From the first line of the data below through the line holding "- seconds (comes", write out each line exactly as it stands.

___ Data records

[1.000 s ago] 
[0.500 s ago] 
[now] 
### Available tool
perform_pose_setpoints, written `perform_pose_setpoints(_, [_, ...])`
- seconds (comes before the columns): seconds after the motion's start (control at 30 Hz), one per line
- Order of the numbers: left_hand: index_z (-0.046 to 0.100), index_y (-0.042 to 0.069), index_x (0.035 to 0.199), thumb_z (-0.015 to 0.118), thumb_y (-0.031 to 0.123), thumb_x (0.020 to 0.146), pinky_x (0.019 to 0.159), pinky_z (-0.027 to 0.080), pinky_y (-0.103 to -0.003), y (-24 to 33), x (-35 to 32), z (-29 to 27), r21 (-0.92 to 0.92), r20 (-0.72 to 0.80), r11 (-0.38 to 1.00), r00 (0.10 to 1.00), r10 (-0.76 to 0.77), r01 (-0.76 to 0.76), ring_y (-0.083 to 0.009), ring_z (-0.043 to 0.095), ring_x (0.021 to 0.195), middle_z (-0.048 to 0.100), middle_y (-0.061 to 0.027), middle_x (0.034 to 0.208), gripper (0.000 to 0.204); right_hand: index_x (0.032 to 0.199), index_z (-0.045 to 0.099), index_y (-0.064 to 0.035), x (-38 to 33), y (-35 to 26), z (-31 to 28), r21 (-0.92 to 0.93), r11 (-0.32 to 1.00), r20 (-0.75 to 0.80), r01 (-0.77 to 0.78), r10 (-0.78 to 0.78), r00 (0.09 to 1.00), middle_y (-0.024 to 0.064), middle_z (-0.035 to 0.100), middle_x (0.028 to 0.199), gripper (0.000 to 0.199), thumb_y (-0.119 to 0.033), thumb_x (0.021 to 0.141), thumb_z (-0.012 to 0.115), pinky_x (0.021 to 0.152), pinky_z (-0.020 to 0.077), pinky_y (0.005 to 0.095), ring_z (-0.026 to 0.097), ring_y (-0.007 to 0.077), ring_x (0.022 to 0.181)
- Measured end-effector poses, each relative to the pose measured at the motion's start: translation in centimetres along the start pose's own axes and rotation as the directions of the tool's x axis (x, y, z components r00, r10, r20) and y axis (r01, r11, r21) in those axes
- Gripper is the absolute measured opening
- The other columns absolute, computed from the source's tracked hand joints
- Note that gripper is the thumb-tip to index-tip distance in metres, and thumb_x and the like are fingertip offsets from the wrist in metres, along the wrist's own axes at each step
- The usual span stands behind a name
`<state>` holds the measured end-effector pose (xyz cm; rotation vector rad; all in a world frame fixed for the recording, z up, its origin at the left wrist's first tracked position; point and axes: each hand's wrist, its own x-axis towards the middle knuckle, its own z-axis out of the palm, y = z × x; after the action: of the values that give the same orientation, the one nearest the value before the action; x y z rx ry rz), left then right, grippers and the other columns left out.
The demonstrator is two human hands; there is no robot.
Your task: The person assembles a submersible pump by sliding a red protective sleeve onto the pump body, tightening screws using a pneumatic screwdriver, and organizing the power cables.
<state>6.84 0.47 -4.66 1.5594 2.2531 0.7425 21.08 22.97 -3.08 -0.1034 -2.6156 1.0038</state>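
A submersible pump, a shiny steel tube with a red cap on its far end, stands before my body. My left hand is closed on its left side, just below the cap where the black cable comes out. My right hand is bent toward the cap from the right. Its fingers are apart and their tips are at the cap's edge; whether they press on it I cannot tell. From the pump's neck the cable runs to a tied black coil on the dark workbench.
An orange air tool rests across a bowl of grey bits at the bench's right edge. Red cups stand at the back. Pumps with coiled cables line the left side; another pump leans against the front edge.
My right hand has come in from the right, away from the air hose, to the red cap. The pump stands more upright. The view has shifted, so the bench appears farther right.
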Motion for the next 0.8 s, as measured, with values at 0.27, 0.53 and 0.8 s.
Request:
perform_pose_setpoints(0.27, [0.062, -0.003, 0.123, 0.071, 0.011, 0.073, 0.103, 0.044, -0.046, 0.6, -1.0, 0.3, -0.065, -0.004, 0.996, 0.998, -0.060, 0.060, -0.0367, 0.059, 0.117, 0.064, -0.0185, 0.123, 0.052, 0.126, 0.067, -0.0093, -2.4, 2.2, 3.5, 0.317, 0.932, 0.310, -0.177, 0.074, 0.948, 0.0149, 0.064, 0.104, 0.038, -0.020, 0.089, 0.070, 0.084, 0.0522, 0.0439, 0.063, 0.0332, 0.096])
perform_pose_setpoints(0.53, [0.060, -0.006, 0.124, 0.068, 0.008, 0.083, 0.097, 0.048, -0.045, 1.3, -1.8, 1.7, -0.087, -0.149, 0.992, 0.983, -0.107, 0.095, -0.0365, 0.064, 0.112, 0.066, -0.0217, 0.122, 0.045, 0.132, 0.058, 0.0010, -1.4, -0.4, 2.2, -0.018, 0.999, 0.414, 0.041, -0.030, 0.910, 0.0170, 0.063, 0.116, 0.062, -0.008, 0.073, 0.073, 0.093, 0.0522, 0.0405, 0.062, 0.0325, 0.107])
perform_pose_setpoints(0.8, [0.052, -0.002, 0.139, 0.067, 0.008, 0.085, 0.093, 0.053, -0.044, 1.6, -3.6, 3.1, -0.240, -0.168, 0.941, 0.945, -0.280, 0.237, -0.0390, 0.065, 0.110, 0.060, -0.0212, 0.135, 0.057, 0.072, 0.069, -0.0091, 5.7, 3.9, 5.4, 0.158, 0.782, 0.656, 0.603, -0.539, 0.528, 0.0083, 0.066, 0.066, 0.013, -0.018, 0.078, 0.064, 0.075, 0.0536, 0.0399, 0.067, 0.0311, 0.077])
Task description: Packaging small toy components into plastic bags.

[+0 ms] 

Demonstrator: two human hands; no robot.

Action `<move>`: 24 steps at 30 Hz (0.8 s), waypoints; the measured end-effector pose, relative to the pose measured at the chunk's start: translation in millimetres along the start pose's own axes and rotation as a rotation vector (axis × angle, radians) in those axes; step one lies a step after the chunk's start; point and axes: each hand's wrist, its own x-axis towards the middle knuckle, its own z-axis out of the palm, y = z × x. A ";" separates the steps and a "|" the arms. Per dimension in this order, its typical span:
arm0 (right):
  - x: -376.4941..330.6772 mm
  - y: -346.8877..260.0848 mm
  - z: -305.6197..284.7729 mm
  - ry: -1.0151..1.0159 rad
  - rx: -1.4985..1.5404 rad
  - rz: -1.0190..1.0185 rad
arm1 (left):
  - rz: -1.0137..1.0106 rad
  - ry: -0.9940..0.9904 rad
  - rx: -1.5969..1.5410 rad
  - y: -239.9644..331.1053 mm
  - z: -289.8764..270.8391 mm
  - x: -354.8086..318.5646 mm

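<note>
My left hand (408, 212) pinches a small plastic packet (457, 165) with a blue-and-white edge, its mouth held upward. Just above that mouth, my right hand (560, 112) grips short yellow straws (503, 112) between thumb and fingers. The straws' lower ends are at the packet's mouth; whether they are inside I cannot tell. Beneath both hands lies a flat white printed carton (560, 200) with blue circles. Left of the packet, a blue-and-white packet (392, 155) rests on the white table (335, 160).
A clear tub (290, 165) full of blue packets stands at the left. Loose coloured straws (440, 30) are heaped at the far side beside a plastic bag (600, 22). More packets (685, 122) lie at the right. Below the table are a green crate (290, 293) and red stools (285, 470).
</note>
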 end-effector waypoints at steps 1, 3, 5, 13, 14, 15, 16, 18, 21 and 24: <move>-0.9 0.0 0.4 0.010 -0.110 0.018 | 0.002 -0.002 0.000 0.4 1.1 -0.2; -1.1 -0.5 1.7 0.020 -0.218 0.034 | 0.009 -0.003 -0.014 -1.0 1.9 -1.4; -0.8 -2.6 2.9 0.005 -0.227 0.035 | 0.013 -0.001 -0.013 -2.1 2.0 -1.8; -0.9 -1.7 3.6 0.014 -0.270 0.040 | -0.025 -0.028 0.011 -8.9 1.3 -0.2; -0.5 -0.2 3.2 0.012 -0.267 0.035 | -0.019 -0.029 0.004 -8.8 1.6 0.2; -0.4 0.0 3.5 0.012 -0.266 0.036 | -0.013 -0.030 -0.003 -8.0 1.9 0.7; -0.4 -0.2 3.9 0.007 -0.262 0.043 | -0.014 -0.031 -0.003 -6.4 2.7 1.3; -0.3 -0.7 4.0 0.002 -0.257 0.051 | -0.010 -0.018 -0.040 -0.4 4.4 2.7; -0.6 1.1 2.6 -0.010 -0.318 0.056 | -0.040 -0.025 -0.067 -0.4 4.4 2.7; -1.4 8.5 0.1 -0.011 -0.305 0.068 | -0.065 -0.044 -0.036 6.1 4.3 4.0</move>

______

» **Output of the task**
[1.000 s ago] 
[0.500 s ago] 
[now] 
### Available tool
perform_pose_setpoints, written `perform_pose_setpoints(_, [_, ...])`
- seconds (comes before the columns): seconds after the motion's start (control at 30 Hz), one per line

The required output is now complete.